Russia has floated the idea of scrapping its export duty for gas exports to Ukraine – $100 per 1,000 cubic metres, introduced after Moscow annexed Crimea – to reduce the price. "Russia has offered us a gas price cut of $100," Mr Yatseniuk said. "Our position remains the same: we rewrite the contract and get the market price."
Ukraine wants to change the 2009 contract that locked it into buying a set volume of gas, whether it needs it or not, at $485 per 1,000 cubic metres – the highest price paid by any customer in Europe.
AMAZON HOMES IN ON LOCAL SERVICES
Amazon.com later this year plans to launch a marketplace for local services, a broad term that encompasses anything from babysitters to handymen to birthday clowns, beginning with a single market, several people familiar with the matter said. Amazon aims to gauge demand and test logistics before rolling out nationwide, mirroring its approach to its grocery delivery service, Amazon Fresh. Fresh was tested in Seattle for years before expanding to San Francisco and Los Angeles last year.
The move takes direct aim at consumer review sites Yelp Inc and Angie's List Inc as well as US home improvement chains Home Depot and Lowe's Companies, which have both invested in ways to link customers with local plumbers, painters and other service providers.
Amazon declined to comment.
Services marks a new frontier for Amazon, which has focused on selling products as it expanded from books into consumer goods, groceries and media.
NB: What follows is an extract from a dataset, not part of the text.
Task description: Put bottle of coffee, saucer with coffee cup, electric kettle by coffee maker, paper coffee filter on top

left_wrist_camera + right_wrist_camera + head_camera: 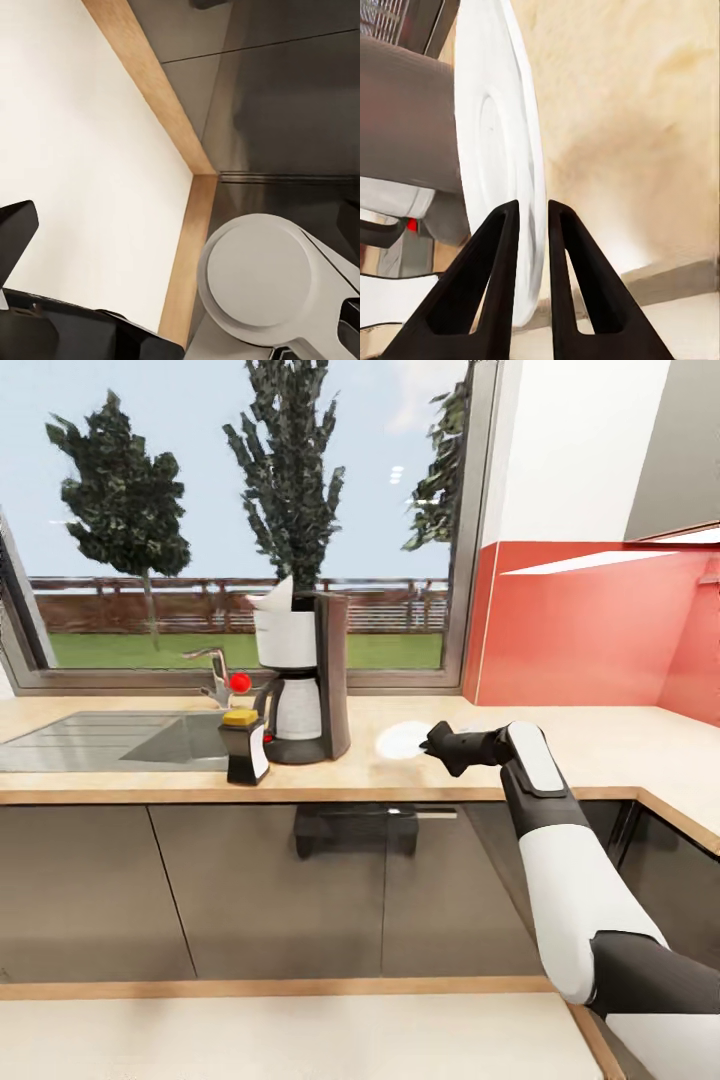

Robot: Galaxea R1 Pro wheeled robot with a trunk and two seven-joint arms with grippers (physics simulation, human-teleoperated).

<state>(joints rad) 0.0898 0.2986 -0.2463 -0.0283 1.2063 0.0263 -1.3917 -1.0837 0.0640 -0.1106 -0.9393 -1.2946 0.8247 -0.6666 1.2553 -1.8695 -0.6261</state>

Local services are massive and growing, but it has been tough for marketplace companies to turn a profit, since offerings must be tailored to each city or region.
In recent months, Amazon has reached out directly to service companies as well as to several startups in Seattle and San Francisco that already connect service providers, from home repair to massages, to customers through their own web sites and mobile applications.